2022-11-13T09:27:29.271Z


ARCHEOLOGY - The end of the tunnel, located near a temple of Osiris, leads to the Mediterranean Sea. Underwater research will continue the exploration of the site during the next excavation campaigns.


The enigmatic enfilade was discovered in recent months under the Hellenistic temple of Taposiris Magna, at Borg Al Arab, near Alexandria.

On the outskirts of the underground network dug under the sanctuary, a previously unrecorded worked tunnel has been identified, searched and cleaned, the Egyptian Ministry of Tourism and Antiquities announced on November 3.

1.3 kilometers long and partially flooded, the structure may be an ancient aqueduct built during the time of Greek rule of ancient Egypt.

Once is not custom, the find is not the work of a Western or Egyptian archaeological mission, but Dominican.

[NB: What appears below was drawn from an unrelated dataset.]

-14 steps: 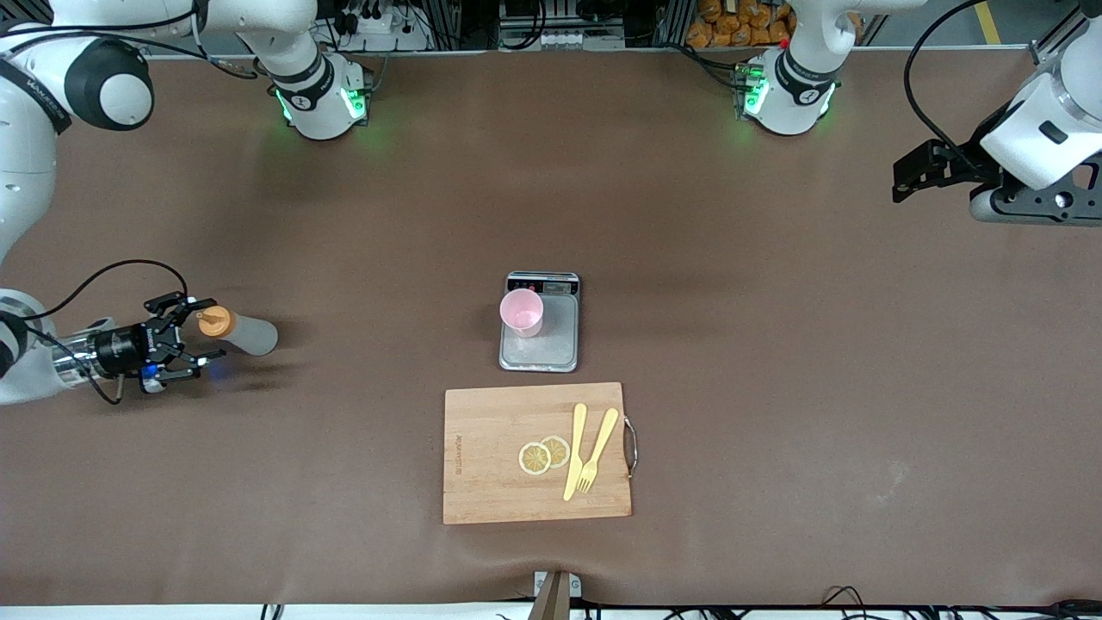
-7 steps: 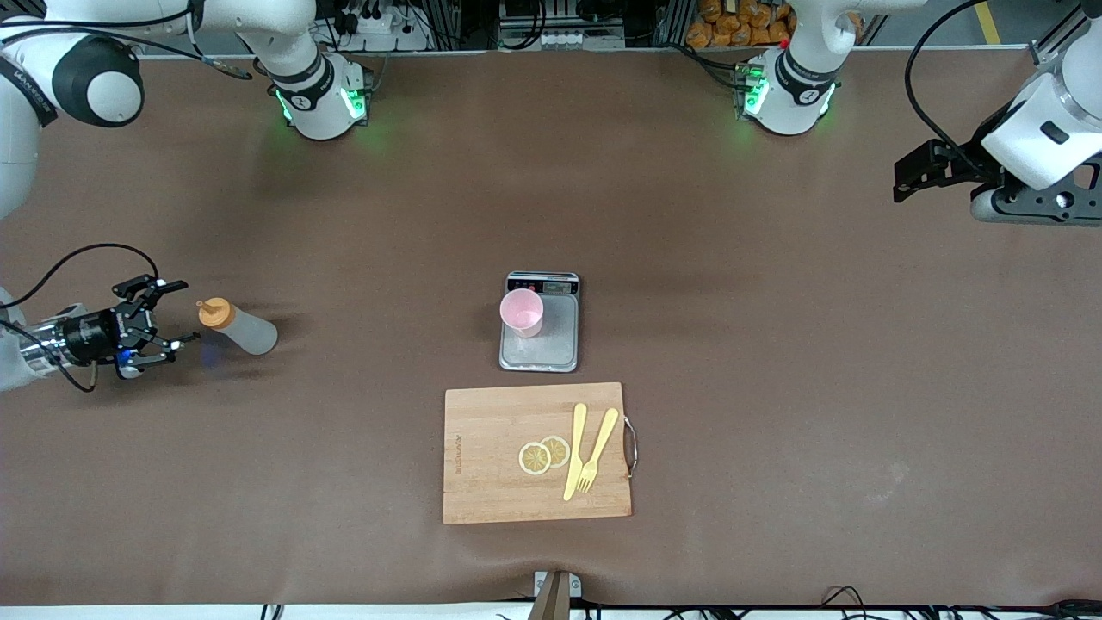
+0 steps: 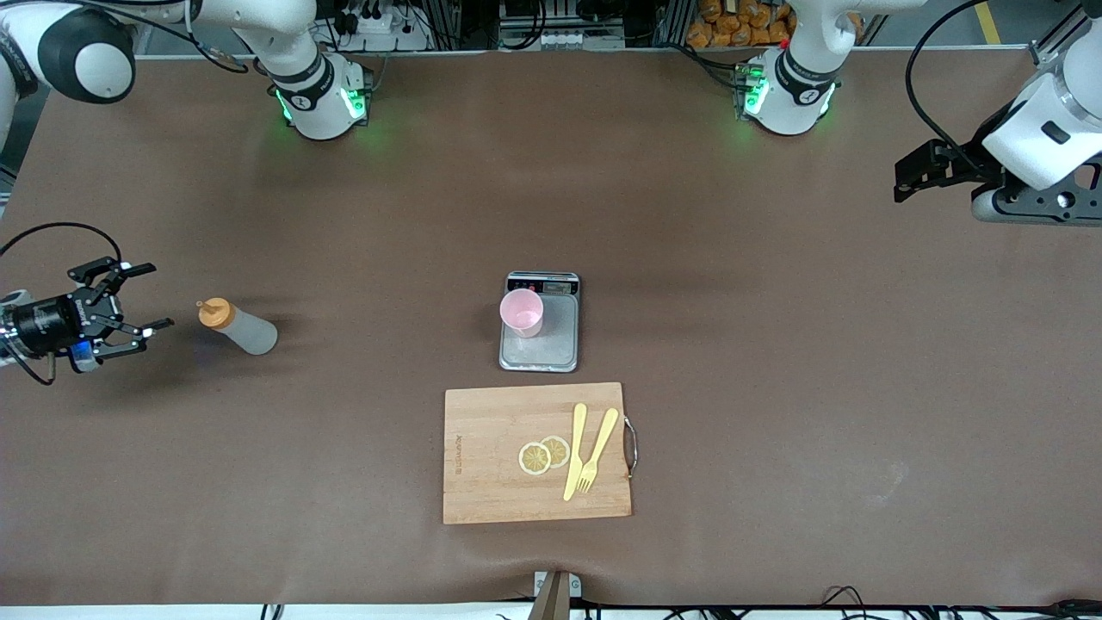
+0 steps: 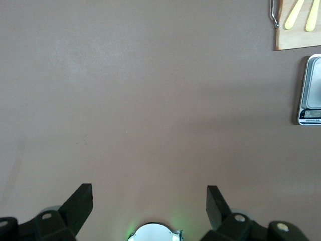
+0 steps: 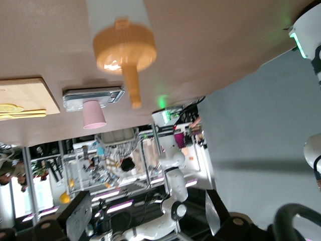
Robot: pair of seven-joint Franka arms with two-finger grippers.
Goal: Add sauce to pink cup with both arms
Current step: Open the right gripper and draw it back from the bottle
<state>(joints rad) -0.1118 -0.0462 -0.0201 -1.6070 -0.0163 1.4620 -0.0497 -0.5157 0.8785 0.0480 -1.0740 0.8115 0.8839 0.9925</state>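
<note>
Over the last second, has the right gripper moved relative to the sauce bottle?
Yes. The right gripper, open, has backed away from the sauce bottle toward the right arm's end of the table; the bottle lies where it was.

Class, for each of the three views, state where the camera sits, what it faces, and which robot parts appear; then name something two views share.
Front view: high across the table, facing both bases; right tool open beside the sauce bottle.
Left wrist view: looks down on bare table; open left tool.
Right wrist view: faces the bottle's orange cap, pink cup farther; own fingers show.
Shared: scale.
</note>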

"The Taposiris Magna tunnel is an exceptionally important engineering work

," archaeologist Kathleen Martinez of the Catholic University of Santo Domingo said in a statement, presenting this 1,305-meter-long gallery. , buried up to 20 meters under Taposiris Magna and covered in places with a solid raftered vault as well as various inscriptions.

Mustafa Waziri, secretary general of the Egyptian Supreme Council for Archaeology, also hailed the discovery of this

"miraculous"

work .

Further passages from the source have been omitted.